• PROVIDED MATERIAL:
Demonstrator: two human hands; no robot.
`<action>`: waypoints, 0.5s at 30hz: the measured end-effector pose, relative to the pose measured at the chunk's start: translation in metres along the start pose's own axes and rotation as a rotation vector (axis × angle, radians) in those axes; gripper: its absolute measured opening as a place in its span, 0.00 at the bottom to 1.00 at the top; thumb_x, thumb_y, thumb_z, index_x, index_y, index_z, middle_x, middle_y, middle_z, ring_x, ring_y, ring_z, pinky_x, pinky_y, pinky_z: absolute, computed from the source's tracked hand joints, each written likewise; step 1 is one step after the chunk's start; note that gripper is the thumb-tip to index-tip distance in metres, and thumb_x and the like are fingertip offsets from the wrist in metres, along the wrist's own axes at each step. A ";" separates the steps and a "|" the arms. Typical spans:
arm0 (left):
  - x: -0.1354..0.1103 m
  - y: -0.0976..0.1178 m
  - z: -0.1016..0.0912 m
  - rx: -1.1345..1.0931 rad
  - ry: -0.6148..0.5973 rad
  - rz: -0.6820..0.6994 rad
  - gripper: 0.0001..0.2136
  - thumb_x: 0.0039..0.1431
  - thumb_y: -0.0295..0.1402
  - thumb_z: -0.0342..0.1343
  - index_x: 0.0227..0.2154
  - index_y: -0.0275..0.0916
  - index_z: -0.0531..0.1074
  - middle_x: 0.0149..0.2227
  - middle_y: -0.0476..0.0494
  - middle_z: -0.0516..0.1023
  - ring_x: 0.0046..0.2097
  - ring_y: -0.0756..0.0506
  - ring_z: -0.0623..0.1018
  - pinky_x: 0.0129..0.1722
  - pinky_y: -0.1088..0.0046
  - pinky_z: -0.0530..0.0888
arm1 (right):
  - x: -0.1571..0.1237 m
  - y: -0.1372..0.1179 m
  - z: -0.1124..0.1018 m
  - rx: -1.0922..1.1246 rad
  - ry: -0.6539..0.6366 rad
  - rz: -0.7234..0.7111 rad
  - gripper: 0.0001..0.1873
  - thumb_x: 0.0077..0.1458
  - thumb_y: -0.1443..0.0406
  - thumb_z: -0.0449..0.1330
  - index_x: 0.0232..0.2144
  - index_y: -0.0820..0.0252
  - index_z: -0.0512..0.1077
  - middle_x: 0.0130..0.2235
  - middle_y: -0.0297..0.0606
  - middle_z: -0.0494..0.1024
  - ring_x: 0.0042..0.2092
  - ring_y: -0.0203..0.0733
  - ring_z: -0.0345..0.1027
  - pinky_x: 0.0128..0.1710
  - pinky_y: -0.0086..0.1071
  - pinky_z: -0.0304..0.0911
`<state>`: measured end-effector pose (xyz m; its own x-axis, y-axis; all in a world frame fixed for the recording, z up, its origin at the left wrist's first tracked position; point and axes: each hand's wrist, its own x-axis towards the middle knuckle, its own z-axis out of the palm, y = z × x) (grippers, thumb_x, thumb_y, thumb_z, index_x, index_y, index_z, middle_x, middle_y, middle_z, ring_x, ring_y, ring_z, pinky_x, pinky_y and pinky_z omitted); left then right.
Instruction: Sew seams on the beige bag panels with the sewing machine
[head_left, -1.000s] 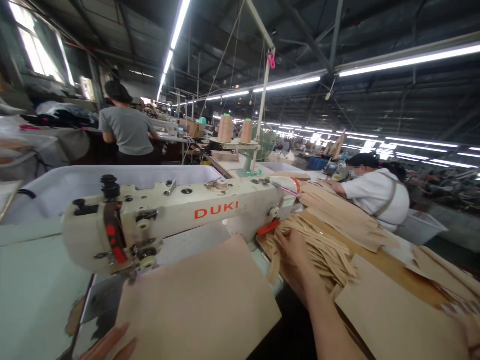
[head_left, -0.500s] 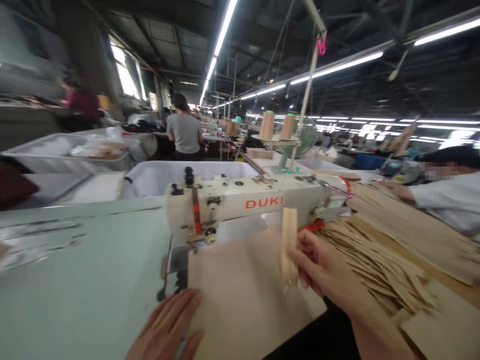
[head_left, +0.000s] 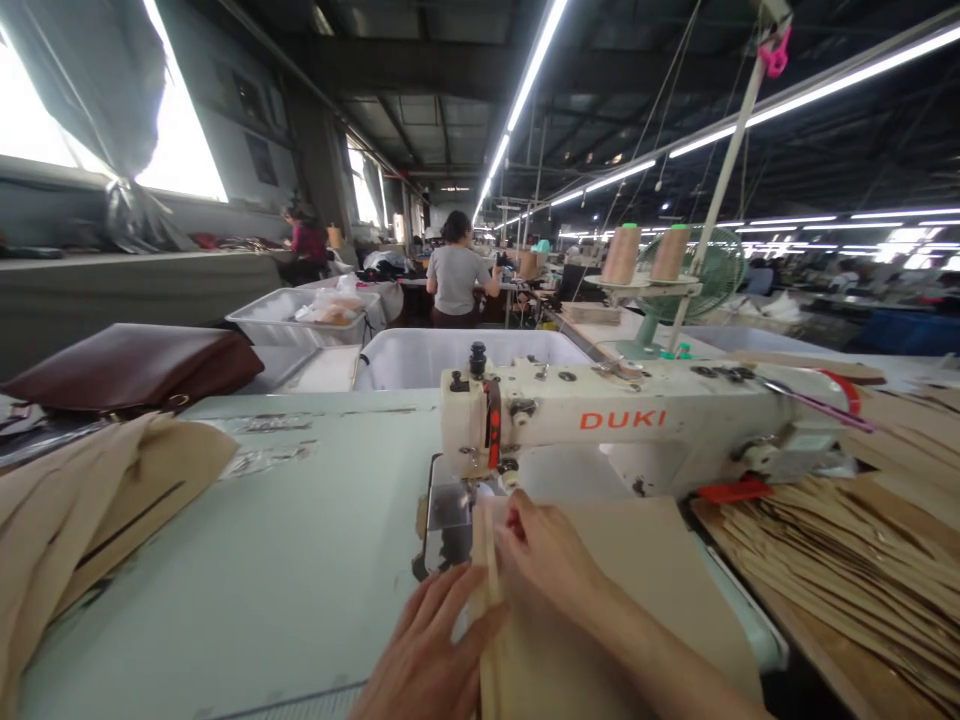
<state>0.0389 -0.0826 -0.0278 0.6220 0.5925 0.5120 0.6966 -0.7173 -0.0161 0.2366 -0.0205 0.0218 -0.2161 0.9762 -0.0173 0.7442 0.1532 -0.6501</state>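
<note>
A cream sewing machine [head_left: 645,415] marked DUKI stands on the pale green table [head_left: 247,560]. In front of its needle lies a large tan panel [head_left: 645,580]. Along the panel's left edge lies a narrow tan strip [head_left: 489,600]. My right hand [head_left: 544,560] rests on the panel with its fingers bent over the strip, close to the needle plate [head_left: 448,515]. My left hand [head_left: 431,650] lies flat beside it, fingers stretched out and touching the strip's left side.
A heap of tan strips [head_left: 847,560] lies to the right of the machine. Folded tan pieces [head_left: 82,510] and a brown bag [head_left: 142,365] sit at the left. White bins [head_left: 450,355] stand behind. A person in a grey shirt [head_left: 456,280] works farther back.
My right hand took a strip from the heap at the right and carried it left onto the panel's edge by the needle. My left hand slid up beside it. The view turned left.
</note>
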 end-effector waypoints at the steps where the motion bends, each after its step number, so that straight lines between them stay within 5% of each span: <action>1: -0.001 -0.001 0.003 0.035 0.026 0.047 0.29 0.48 0.21 0.50 0.55 0.47 0.70 0.57 0.42 0.72 0.57 0.40 0.73 0.53 0.60 0.76 | -0.002 0.002 0.001 -0.030 0.036 -0.063 0.08 0.59 0.69 0.55 0.42 0.61 0.69 0.44 0.46 0.76 0.47 0.51 0.71 0.50 0.43 0.63; 7: -0.014 0.003 0.012 0.228 0.166 0.177 0.24 0.51 0.20 0.49 0.50 0.44 0.73 0.49 0.44 0.79 0.52 0.45 0.78 0.51 0.70 0.76 | -0.010 0.022 0.019 -0.104 0.097 -0.577 0.20 0.60 0.72 0.55 0.54 0.56 0.68 0.54 0.42 0.69 0.57 0.45 0.60 0.59 0.40 0.58; 15: -0.025 -0.004 0.011 0.194 0.059 0.183 0.23 0.59 0.25 0.48 0.57 0.42 0.70 0.58 0.43 0.73 0.59 0.43 0.72 0.54 0.70 0.75 | 0.001 0.031 0.021 -0.151 0.074 -0.770 0.15 0.66 0.68 0.53 0.52 0.56 0.72 0.49 0.37 0.77 0.51 0.42 0.65 0.56 0.39 0.58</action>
<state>0.0243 -0.0903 -0.0496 0.7261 0.4326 0.5345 0.6333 -0.7234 -0.2749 0.2462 -0.0181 -0.0137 -0.6672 0.5934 0.4503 0.4808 0.8048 -0.3481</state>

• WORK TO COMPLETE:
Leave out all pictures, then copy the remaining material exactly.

• RESPONSE AREA:
Demonstrator: two human hands; no robot.
`<action>`: waypoints, 0.5s at 30hz: the measured end-effector pose, relative to the pose measured at the chunk's start: translation in metres along the start pose's own axes and rotation as a rotation vector (axis × angle, radians) in those axes; gripper: its absolute measured opening as a place in its span, 0.00 at the bottom to 1.00 at the top; thumb_x, thumb_y, thumb_z, index_x, index_y, index_z, middle_x, middle_y, middle_z, ring_x, ring_y, ring_z, pinky_x, pinky_y, pinky_z: absolute, computed from the source's tracked hand joints, each written likewise; step 1 is one step after the chunk's start; note that gripper is the thumb-tip to index-tip distance in metres, and thumb_x and the like are fingertip offsets from the wrist in metres, along the wrist's own axes at each step. A ";" separates the steps and a "|" the arms. Typical spans:
arm0 (left):
  - x: -0.1354..0.1103 m
  - y: -0.0976..0.1178 m
  - z: -0.1016..0.0912 m
  - rx: -1.1345..1.0931 rad
  - ry: -0.6148..0.5973 rad
  - rz: -0.6820..0.6994 rad
  - gripper: 0.0001..0.2136
  - thumb_x: 0.0039..0.1431
  - thumb_y: -0.0295..0.1402
  - thumb_z: -0.0342..0.1343
  - index_x: 0.0227..0.2154
  - index_y: -0.0275..0.0916
  - index_z: -0.0531..0.1074
  - middle_x: 0.0149..0.2227
  - middle_y: -0.0476..0.0494
  - middle_z: -0.0516..0.1023
  - ring_x: 0.0046..0.2097
  - ring_y: -0.0756..0.0506
  - ring_z: -0.0623..0.1018
  - pinky_x: 0.0129..0.1722
  - pinky_y: -0.1088..0.0046
  - pinky_z: -0.0530..0.0888
arm1 (right):
  - x: -0.1571..0.1237 m
  - y: -0.1372..0.1179 m
  - z: -0.1124..0.1018 m
  - rx: -1.0922..1.1246 rad
  - ry: -0.6539..0.6366 rad
  - rz: -0.7234..0.7111 rad
  - gripper: 0.0001..0.1873
  - thumb_x: 0.0077..0.1458
  - thumb_y: -0.1443..0.0406
  - thumb_z: -0.0449..0.1330
  - index_x: 0.0232..0.2144
  - index_y: -0.0820..0.0252
  - index_z: -0.0512..0.1077
  - middle_x: 0.0130..0.2235
  - middle_y: -0.0297..0.0606
  - middle_z: -0.0494..0.1024
  - ring_x: 0.0042..0.2092
  - ring_y: -0.0203..0.0733
  - ring_z: -0.0345..0.1027
  - pinky_x: 0.0128..0.1710
  - pinky_y: -0.0086..0.1071
  - pinky_z: -0.0304..0.0911
`<state>`: measured end-effector pose (xyz m; its own x-axis, y-axis; all in a world frame fixed for the recording, z up, its origin at the left wrist's first tracked position; point and axes: each hand's wrist, its own x-axis towards the middle knuckle, its own z-axis out of the palm, y = z × x) (grippers, thumb_x, thumb_y, thumb_z, index_x, index_y, index_z, middle_x, middle_y, middle_z, ring_x, ring_y, ring_z, pinky_x, pinky_y and pinky_z omitted); left then right.
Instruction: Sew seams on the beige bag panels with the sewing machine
[head_left, -1.000s] 
[head_left, -0.500s] 
[head_left, +0.000s] 
<state>0.0389 -0.0826 -0.0278 0.6220 0.5925 0.5120 0.6966 -0.7173 -0.0161 0.2366 -0.0205 0.0218 -0.2161 0.9762 -0.0173 0.7442 0.1532 -0.6501</state>
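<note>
A cream sewing machine [head_left: 645,415] marked DUKI stands on the pale green table [head_left: 247,560]. In front of its needle lies a large tan panel [head_left: 645,580]. Along the panel's left edge lies a narrow tan strip [head_left: 489,600]. My right hand [head_left: 544,560] rests on the panel with its fingers bent over the strip, close to the needle plate [head_left: 448,515]. My left hand [head_left: 431,650] lies flat beside it, fingers stretched out and touching the strip's left side.
A heap of tan strips [head_left: 847,560] lies to the right of the machine. Folded tan pieces [head_left: 82,510] and a brown bag [head_left: 142,365] sit at the left. White bins [head_left: 450,355] stand behind. A person in a grey shirt [head_left: 456,280] works farther back.
My right hand took a strip from the heap at the right and carried it left onto the panel's edge by the needle. My left hand slid up beside it. The view turned left.
</note>
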 end-effector waypoints at the steps where the motion bends, each after its step number, so that straight lines between them stay within 5% of each span: <action>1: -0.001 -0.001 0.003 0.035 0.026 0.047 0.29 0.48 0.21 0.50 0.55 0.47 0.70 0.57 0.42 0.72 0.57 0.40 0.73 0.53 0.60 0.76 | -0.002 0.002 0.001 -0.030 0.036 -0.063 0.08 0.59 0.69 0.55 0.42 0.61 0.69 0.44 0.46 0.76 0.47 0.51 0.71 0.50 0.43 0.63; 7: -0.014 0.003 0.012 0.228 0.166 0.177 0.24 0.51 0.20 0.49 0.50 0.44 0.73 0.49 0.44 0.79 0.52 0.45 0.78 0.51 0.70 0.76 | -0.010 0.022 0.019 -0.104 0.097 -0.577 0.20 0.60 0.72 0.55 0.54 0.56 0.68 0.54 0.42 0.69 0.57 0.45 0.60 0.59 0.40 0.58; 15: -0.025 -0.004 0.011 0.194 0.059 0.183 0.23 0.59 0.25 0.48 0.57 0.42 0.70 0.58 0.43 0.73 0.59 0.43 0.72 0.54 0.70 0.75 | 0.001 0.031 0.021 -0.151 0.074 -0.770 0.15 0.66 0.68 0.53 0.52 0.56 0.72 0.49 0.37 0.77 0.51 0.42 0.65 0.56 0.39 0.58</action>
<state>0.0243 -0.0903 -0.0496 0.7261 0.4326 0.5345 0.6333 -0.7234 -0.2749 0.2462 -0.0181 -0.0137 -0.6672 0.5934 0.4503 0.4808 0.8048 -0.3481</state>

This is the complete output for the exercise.